Task statement: Every line of the data that contains the string "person" must be copied.

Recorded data
____________
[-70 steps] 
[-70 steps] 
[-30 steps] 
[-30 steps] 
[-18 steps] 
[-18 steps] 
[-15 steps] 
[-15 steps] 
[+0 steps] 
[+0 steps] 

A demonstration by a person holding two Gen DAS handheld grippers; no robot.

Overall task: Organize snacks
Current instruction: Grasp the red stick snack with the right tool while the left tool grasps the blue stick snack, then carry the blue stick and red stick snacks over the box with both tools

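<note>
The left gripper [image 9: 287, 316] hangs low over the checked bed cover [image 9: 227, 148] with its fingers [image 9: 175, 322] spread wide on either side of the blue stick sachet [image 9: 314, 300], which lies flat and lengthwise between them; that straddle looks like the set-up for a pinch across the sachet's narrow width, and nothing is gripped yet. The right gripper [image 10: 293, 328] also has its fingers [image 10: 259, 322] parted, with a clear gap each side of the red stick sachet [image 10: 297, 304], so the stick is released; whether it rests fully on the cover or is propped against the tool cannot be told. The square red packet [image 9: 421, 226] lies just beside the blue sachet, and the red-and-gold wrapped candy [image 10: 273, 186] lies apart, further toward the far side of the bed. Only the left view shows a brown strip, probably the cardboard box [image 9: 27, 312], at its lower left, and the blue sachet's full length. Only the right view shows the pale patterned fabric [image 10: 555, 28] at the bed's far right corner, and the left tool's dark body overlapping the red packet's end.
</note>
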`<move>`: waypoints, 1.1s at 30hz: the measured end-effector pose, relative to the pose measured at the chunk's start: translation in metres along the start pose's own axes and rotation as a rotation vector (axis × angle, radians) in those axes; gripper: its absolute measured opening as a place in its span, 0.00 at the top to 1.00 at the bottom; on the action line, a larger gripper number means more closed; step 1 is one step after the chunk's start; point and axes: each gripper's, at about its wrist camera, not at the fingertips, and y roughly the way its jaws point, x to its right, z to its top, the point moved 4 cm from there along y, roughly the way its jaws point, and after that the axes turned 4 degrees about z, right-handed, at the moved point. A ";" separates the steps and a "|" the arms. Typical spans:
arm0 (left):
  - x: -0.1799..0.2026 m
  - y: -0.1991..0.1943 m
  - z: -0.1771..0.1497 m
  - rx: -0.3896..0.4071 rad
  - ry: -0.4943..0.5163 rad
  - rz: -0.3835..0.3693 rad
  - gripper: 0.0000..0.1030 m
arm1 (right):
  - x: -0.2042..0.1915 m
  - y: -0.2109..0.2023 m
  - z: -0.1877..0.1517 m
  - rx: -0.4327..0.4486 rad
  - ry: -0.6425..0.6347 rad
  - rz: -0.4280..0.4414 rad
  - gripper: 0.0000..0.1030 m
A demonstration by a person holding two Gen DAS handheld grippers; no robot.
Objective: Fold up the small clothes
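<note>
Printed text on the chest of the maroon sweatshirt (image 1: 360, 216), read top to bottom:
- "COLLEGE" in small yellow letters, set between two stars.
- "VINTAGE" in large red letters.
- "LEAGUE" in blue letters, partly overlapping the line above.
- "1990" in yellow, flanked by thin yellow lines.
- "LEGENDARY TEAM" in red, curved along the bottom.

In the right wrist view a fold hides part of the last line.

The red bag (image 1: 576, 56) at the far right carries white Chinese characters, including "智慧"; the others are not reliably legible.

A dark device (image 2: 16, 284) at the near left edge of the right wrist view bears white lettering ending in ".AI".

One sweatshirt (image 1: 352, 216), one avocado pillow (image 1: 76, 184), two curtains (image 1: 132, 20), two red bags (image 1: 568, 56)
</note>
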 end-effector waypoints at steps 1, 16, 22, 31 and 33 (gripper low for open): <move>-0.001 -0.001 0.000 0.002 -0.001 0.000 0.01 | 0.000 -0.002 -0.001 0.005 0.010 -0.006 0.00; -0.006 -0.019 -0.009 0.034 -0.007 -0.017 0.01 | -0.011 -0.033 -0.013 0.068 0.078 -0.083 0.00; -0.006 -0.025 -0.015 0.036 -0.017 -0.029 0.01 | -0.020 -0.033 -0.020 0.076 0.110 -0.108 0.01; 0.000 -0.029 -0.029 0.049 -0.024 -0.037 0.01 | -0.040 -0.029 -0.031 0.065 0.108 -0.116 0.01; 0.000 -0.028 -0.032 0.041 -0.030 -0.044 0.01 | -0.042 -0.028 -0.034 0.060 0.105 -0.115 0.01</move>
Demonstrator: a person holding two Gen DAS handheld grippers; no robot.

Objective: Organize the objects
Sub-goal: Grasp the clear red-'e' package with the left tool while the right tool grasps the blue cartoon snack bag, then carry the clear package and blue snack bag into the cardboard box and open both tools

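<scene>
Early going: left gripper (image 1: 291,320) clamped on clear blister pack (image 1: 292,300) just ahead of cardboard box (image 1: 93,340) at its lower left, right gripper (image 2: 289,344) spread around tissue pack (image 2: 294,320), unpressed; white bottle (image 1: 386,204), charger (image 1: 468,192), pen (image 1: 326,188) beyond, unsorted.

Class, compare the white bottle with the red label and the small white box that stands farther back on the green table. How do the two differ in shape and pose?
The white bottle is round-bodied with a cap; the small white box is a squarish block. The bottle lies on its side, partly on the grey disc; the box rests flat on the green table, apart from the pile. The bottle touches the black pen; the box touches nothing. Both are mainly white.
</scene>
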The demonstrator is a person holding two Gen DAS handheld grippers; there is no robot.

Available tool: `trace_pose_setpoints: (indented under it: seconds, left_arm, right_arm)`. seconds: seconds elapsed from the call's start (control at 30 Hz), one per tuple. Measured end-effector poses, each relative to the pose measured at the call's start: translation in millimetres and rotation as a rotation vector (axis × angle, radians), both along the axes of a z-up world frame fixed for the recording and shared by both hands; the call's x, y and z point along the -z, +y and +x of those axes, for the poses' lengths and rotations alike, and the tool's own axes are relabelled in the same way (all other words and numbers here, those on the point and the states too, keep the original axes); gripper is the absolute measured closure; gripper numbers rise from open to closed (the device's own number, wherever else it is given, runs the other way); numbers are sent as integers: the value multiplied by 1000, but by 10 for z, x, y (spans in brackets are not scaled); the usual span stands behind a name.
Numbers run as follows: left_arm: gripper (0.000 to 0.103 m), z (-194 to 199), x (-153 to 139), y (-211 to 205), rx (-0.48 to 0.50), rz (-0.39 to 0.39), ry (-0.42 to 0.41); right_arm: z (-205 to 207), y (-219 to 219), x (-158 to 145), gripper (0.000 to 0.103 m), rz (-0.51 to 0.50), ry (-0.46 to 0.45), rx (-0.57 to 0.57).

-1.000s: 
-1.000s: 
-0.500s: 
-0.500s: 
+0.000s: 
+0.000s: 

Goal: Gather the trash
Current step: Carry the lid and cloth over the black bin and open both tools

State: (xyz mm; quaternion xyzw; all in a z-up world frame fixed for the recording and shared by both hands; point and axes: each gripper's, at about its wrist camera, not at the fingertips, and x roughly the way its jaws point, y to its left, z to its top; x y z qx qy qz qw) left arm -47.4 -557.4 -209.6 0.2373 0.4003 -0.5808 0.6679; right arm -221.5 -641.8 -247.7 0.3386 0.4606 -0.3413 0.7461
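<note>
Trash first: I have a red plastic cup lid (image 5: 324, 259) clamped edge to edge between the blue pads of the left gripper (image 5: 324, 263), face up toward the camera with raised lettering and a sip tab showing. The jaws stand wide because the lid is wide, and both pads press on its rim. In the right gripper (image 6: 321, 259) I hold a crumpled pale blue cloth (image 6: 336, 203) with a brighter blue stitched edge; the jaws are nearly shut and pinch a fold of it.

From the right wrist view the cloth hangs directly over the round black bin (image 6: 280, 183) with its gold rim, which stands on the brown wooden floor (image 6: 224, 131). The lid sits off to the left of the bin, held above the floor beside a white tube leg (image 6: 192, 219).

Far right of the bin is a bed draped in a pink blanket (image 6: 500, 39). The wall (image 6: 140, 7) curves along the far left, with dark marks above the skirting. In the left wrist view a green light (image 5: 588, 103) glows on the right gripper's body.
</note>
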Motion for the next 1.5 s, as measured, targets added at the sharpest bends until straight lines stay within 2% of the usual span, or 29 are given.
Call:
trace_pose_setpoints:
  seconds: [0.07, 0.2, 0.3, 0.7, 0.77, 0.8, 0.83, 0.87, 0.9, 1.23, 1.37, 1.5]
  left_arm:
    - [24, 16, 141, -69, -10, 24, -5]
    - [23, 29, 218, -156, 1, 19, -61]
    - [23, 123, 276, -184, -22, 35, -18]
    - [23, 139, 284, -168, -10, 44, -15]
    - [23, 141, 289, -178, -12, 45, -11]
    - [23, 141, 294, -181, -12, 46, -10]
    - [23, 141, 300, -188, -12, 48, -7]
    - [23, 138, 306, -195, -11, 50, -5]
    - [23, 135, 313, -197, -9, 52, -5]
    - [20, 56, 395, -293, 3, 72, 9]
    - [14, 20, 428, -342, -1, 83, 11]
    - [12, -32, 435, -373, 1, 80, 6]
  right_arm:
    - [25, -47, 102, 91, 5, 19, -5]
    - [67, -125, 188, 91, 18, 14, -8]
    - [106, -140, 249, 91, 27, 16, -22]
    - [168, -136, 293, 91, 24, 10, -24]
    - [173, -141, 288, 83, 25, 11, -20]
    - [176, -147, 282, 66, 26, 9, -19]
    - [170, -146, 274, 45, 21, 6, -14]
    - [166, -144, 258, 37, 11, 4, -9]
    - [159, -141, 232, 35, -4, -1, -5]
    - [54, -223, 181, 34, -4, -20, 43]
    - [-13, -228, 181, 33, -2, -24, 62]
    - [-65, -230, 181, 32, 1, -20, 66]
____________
Solution:
A demonstration by a person holding two Gen DAS handheld grippers; no robot.
A demonstration by a person holding two Gen DAS handheld grippers; no robot.
Demonstrator: a person holding two Gen DAS handheld grippers; no robot.
The demonstrator is a person holding two Gen DAS handheld grippers; there is no robot.

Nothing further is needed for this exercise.